MANILA—Some 344 eligible local government units (LGUs) across the country stand to benefit from the P500-million Performance Challenge Fund this year.
Interior and Local Government Secretary Jesse Robredo said the subsidy is part of the agency’s efforts to reward high performing LGUs.
Of the P500 million, P303 million will go to 303 fourth to sixth class municipalities, P75 million to 25 fourth to sixth class cities and P112 million to 16 fourth to sixth class provinces, Robredo said. The remaining P10 million will be allocated to higher income LGUs.
The municipalities will each receive P1 million, P3 million for each city and P7 million per province, he said.

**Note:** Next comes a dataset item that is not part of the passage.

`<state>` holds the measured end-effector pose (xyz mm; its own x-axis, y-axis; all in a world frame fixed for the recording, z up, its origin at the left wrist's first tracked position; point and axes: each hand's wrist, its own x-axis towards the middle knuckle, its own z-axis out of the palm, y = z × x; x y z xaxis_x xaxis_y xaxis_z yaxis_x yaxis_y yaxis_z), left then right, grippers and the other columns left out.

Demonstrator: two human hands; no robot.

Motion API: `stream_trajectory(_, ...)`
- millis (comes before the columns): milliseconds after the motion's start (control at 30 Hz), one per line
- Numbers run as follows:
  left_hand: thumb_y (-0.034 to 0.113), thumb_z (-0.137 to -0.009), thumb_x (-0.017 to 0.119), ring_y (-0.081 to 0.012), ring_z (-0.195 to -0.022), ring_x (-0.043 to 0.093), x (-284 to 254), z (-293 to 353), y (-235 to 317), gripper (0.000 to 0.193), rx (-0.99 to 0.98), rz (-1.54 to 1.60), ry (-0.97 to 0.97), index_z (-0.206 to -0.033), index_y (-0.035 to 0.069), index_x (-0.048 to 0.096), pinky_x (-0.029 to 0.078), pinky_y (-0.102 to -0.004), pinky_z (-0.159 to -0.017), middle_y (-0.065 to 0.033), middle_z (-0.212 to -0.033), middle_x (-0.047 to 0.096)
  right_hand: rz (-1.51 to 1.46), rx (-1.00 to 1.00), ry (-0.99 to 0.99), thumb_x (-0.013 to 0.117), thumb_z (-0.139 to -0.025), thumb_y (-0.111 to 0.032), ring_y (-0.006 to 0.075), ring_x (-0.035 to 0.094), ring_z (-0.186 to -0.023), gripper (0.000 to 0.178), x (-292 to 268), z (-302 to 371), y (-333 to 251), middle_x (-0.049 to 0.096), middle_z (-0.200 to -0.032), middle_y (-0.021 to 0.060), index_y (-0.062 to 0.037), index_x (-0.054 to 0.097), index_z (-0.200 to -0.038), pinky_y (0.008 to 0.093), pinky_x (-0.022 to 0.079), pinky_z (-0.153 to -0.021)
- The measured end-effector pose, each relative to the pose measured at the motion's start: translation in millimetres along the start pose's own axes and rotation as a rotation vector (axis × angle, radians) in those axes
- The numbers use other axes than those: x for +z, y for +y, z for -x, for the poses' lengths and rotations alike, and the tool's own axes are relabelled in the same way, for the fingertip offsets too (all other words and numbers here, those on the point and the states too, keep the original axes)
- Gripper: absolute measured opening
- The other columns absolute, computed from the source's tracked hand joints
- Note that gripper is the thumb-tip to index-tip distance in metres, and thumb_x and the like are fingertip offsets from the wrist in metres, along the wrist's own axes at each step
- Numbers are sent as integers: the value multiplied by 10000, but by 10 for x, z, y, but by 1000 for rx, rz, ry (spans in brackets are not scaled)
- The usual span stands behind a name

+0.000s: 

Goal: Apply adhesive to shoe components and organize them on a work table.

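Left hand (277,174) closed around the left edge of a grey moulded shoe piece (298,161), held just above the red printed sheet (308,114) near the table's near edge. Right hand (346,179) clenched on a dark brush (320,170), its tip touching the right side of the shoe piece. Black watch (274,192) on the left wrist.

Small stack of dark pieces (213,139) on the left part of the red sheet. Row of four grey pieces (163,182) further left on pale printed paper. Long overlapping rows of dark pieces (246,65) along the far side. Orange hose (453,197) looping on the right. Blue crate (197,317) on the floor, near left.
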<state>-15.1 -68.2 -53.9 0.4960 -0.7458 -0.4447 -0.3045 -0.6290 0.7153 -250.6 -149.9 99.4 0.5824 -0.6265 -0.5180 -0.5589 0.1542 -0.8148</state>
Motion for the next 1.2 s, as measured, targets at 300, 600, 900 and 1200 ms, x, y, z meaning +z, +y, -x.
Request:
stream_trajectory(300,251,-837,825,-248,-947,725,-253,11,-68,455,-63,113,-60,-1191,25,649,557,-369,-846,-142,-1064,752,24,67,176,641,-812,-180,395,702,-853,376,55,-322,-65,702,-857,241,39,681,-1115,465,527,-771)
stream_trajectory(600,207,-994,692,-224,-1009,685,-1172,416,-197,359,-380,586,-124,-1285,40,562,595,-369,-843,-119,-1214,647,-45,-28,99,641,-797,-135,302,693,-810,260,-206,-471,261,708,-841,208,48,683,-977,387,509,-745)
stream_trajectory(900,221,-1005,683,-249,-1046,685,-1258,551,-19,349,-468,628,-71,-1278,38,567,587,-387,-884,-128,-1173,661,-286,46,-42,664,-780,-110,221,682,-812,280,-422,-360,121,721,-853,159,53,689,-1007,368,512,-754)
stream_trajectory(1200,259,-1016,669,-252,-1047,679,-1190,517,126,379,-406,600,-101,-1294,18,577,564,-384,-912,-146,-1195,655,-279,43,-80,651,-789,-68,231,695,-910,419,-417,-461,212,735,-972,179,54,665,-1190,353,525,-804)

The performance fund is a financial incentive awarded to qualified LGUs to jumpstart local development initiatives aligned with the national government’s programs for the attainment of the Millennium Development Goals, tourism and local economic development, disaster risk reduction and management and solid waste management, Robredo said.
“We hope that through the PCF, we will be able to motivate LGUs to further enhance their local government systems and procedures and improve their services to their constituents,” he said.
Projects that may be bankrolled by the fund include school buildings, rural health units, water and sanitation system, local roads and bridges, slaughterhouses, flood control, reforestation, postharvest facilities, and cold storage facilities.
Under the guidelines that the Department of Interior and Local Government released recently, the DILG secretary said that each eligible LGU should provide a counterpart fund that is equal to or greater than the PCF granted by the national government to be sourced from their 20 percent development fund or from other sources.
“An LGU can receive only one PCF grant but this may be applied to as many projects as the LGU may wish to propose for cost-sharing with the national government,” he pointed out.
To qualify for the PCF, he said LGUs should pass the assessment on good housekeeping and eventually conferred with the Seal of Good Housekeeping (SGH) in key governance areas of planning, fiscal management, transparency and accountability and valuing performance management.
Upon conferment of the SGH, he said eligible LGUs should submit within 30 days a letter of intent along with other documentary requirements such as project proposal, Sanggunian resolution allocating counterpart PCF funds, and certification from the budget officer on funds allocation to their respective DILG regional offices.
As soon as the project proposal is approved, the eligible LGU will then enter into a Memorandum of Agreement with the DILG through the regional director and issued with a certificate of availability of funds, he said.
Since last year, 30 fourth to sixth class municipalities all over the country have been conferred with the SGH and availed of the PCF.